Brief: When you reach the line with "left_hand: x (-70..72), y" in the data below, begin printing lines exactly, and stop once the line with "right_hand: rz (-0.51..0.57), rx" has been printed.

Dataset items:
=== Section Start ===
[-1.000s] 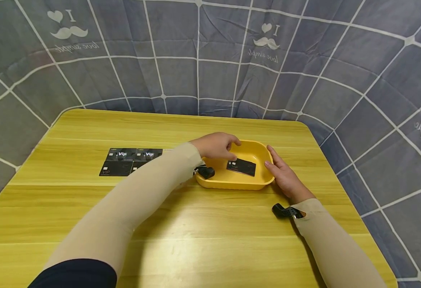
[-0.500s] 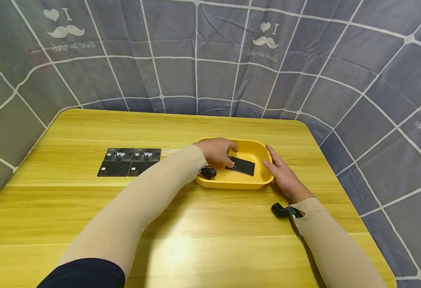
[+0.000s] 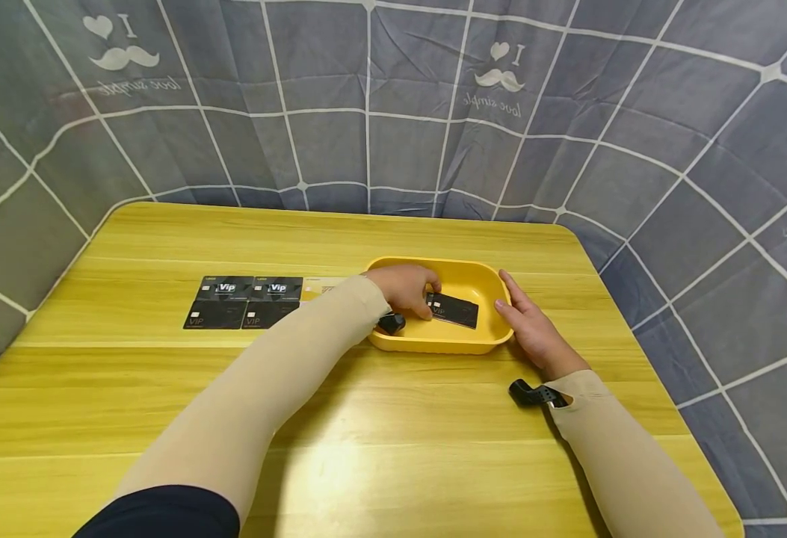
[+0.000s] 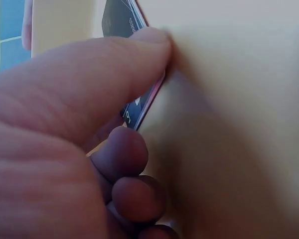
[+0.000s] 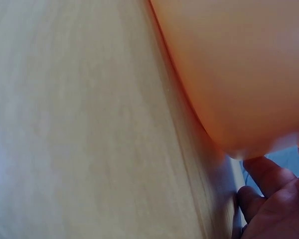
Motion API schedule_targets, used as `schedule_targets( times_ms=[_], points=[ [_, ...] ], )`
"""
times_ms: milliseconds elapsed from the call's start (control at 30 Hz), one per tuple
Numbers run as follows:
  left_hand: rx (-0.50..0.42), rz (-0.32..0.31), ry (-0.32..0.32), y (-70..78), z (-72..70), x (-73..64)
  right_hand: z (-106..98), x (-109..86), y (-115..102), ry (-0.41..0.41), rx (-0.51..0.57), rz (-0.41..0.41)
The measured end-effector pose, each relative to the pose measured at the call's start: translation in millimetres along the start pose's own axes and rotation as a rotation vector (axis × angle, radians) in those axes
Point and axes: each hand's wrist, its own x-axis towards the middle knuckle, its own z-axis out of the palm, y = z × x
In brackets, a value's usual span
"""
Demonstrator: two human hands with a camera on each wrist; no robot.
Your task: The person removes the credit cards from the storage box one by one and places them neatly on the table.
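In the head view, a shallow yellow plastic tray (image 3: 433, 347) stands on the table with black VIP cards (image 3: 457, 311) lying inside. My left hand (image 3: 403, 287) reaches into the tray and pinches the left end of these cards. The left wrist view shows the thumb on the edge of the card stack (image 4: 122, 20), with the lower fingers curled beneath; the index finger is mostly hidden. My right hand (image 3: 534, 329) holds the tray's right end, thumb at the rim and fingers along the outside. In the right wrist view its fingertips are against the tray wall (image 5: 239, 74).
Left of the tray, several black cards (image 3: 214, 314) lie in two neat rows on the wooden table (image 3: 366, 448). A gold card (image 3: 315, 287) beside them is partly hidden by the left sleeve. A grey checked curtain (image 3: 406, 149) hangs behind the table.
My left hand has lowered into the tray, and its thumb and fingers have closed in on the left end of the cards. The right hand stays at the tray's right end.
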Motion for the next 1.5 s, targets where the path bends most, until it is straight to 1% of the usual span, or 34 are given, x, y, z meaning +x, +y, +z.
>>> schedule_targets(
  times_ms=[267, 433, 633, 767, 1033, 1167, 1267, 1400, 1500],
  points=[
    [0.019, 0.006, 0.013, 0.3, 1.9, 1.8, -0.5, -1.1, -1.0, -0.006, 0.01, -0.01],
    [0.042, 0.014, 0.017, -0.2, 3.1, 3.2, -1.4, -0.1, 0.0, 0.001, 0.006, 0.0],
    [0.038, 0.015, 0.02, -0.5, 3.3, 3.4, -1.2, 0.9, 1.2, -0.001, 0.031, -0.004],
    [0.041, 0.017, 0.025, -1.9, 4.2, 4.1, -0.8, 0.7, 1.7, -0.003, 0.026, -0.013],
    [0.055, 0.024, 0.044, -2.5, 4.5, 4.3, 0.1, -0.1, 0.8, 0.003, 0.017, -0.004],
    [0.037, 0.008, 0.029, -2.2, 5.2, 3.6, 0.6, -0.4, 0.4, 0.005, 0.001, 0.0],
    [0.043, 0.004, 0.021, -2.2, 5.6, 3.6, 0.7, -0.4, 0.9, 0.005, -0.001, -0.001],
    [0.071, 0.022, 0.034, -2.4, 5.7, 3.9, 0.8, -0.5, 1.5, 0.003, 0.005, -0.004],
    [0.075, 0.032, 0.039, -2.7, 5.6, 4.2, 1.0, -0.6, 1.6, 0.001, 0.006, -0.002]
  ],
)
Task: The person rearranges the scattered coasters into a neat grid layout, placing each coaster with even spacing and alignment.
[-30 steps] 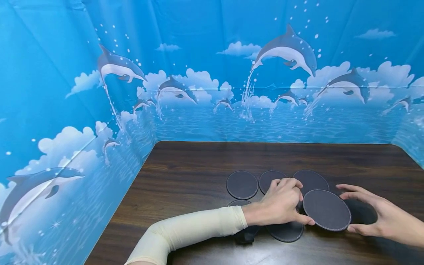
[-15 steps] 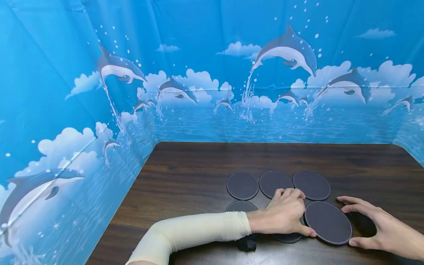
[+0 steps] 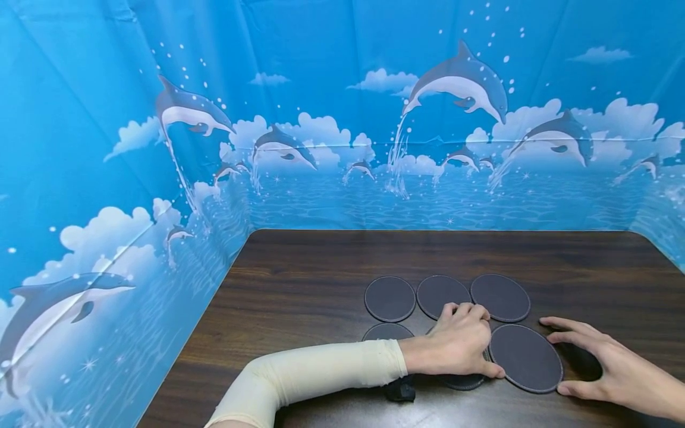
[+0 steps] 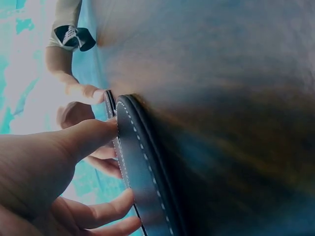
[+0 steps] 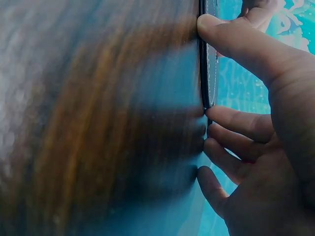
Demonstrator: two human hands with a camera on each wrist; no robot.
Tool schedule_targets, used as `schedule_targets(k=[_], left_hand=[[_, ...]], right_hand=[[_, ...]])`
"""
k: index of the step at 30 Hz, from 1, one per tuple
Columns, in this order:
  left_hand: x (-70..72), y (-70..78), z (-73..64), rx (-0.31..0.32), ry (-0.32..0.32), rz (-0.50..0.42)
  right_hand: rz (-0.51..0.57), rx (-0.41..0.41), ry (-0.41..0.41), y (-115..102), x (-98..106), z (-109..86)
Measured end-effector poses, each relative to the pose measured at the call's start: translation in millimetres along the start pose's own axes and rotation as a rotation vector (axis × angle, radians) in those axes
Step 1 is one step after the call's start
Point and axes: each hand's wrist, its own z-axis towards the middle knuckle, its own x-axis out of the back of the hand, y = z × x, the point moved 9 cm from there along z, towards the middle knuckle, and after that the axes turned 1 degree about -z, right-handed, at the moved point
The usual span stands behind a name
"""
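A dark round coaster point(image 3: 526, 359) with pale edge stitching lies flat on the table between my hands. My left hand point(image 3: 457, 345) reaches over the front middle coaster point(image 3: 463, 383) and partly hides it; its thumb tip is at the right coaster's near-left rim. In the left wrist view, that thumb meets the gap beside a stitched coaster point(image 4: 140, 147), with the fingers loosely extended. My right hand point(image 3: 605, 368) spreads thumb and fingers along the opposite rim. The right wrist view has its thumb and index fingertip at the edge of the coaster point(image 5: 209, 64).
Behind stand three coasters in a row: left point(image 3: 390, 299), middle point(image 3: 440, 291) and right point(image 3: 500, 297). The front left coaster point(image 3: 387, 331) is partly under my left forearm. The dark wooden table point(image 3: 299, 309) ends at a blue dolphin-print curtain point(image 3: 321, 148).
The right coaster has come down from a raised, tilted position to lie flat in the front row. Both hands came down with it and have stayed at its rim over the last half second.
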Motion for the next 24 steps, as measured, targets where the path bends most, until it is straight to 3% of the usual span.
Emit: schedule_targets(k=[8, 17, 24], left_hand=[[1.4, -4.3, -0.9, 0.019, 0.002, -0.002], [-2.6, -8.6, -2.4, -0.015, -0.026, -0.055], [-4.0, -14.4, -9.7, -0.013, -0.021, -0.092]], right_hand=[[-0.028, 0.011, 0.012, -2, 2, 2.6], [-0.028, 0.024, 0.019, -1, 0, 0.9], [0.047, -0.048, -0.002, 16, 1, -5.5]])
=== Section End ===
The completed task:
  left_hand: x (-70..72), y (-70..78), z (-73..64), rx (-0.31..0.32), ry (-0.32..0.32), rz (-0.50..0.42)
  right_hand: rz (-0.51..0.57), rx (-0.41..0.41), ry (-0.41..0.41), y (-115..102), x (-98..106), z (-109..86)

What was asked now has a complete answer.